In the event the Prime Rate shall cease to
be published on a daily basis by The
Wall Street Journal or the method of its
determination shall be materially
changed, then the Prime Rate shall be a
comparable index rate selected by the
holders of a majority in principal amount
of Debentures then Outstanding,
provided that if the Debentures are then
held by the Trust or a trustee of the
Trust, such selection shall require the
prior written consent of the holders of
a majority in liquidation preference of
Trust Securities of the Trust.
"Property Trustee" has the meaning set forth in the Trust
Agreement.
"Regular Record Date" means the 15th day of the last month of
the
calendar quarter.
"Responsible Officer" when used with respect to the Trustee means
any
officer of the Trustee in its corporate
trust administration who is responsible
for the administration of the Trust and
whose name appears on the list of
Responsible Officers of the Trustee which
shall be furnished by the Trustee to
the Corporation, as such list may be
revised from time to time.
"Scheduled Maturity Date" means December 31, 2033.

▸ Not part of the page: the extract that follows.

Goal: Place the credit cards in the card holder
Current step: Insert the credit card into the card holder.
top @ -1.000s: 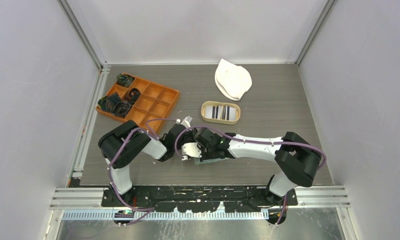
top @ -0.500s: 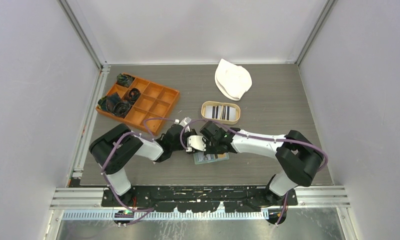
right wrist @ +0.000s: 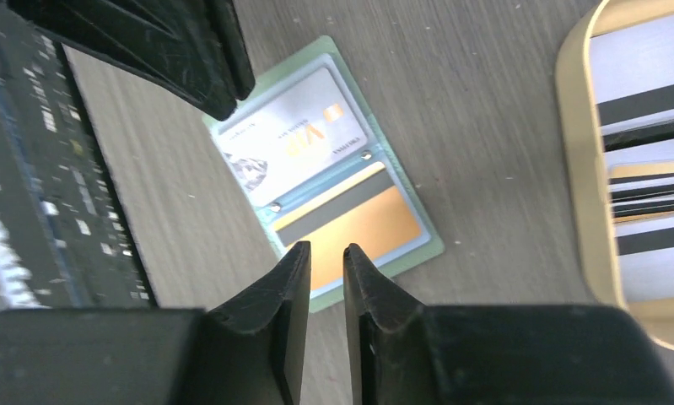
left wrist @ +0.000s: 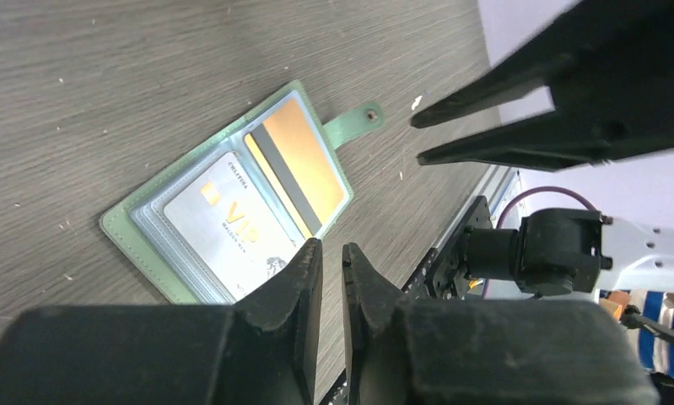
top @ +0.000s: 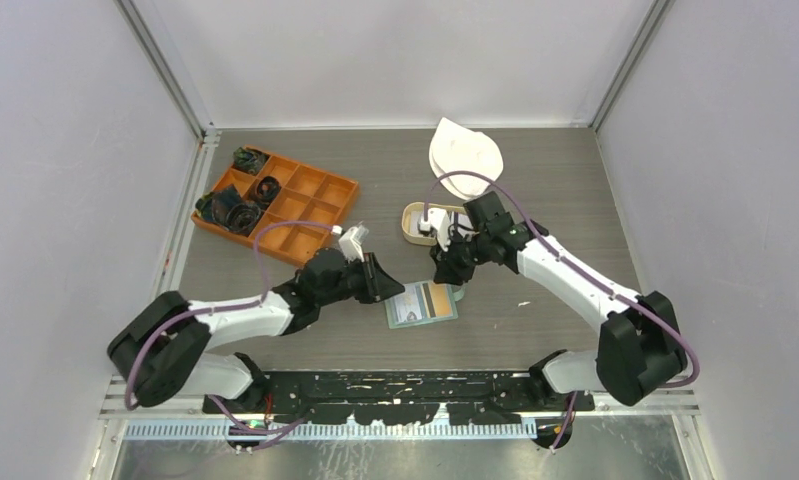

"Securities Act" means the Securities Act of 1933, or any
successor
statute, in each case as amended from time
to time.
"Senior Debt" means the principal of (and premium, if any) and
interest, if any (including interest
accruing on or after the filing of any
petition in bankruptcy or for
reorganization relating to the Corporation whether
or not such claim for post-petition
interest is allowed in such proceeding), on
Debt, whether incurred on or prior to the
date of this Indenture or thereafter
incurred, unless, in the instrument
creating or evidencing the same or pursuant
to which the same is outstanding, it is
provided that such obligations are not
superior in right of payment to the
Debentures or to other Debt which is pari
passu with, or subordinated to, the
Debentures; provided, however, that Senior
Debt shall not be deemed to include (i) any
Debt of the Corporation which when
incurred and without respect to any
election under Section 1111(b) of the
Bankruptcy Law was without recourse to the
Corporation; (ii) any Debt of the
Corporation to any of its subsidiaries;
(iii) any Debt to any employee of the
Corporation; and (iv) Debentures or Other
Debentures, including Debentures sold
by the Corporation to the Trust.
"Senior Indebtedness" shall have the meaning set forth in Section
16.1.
"Special Event" means a Tax Event, an Investment Company Event or
a
Capital Treatment Event.
13
<PAGE>
"Subordinated Debt" means the principal of (and premium, if any)
and
interest, if any (including interest
accruing on or after the filing of any
petition in bankruptcy or for
reorganization relating to the Corporation whether
or not such claim for post-petition
interest is allowed in such proceeding), on
Debt, whether incurred on or prior to the
date of this Indenture or thereafter
incurred, which is by its terms expressly
provided to be junior and subordinate
to other Debt of the Corporation (other
than the Debentures), except that
Subordinated Debt shall not include: (i)
any Debt of the Corporation which when
incurred and without respect to any
election under Section 1111(b) of the United
States Bankruptcy Code of 1978, as amended,
was without recourse to the
Corporation; (ii) any Debt of the
Corporation to any of its Subsidiaries; (iii)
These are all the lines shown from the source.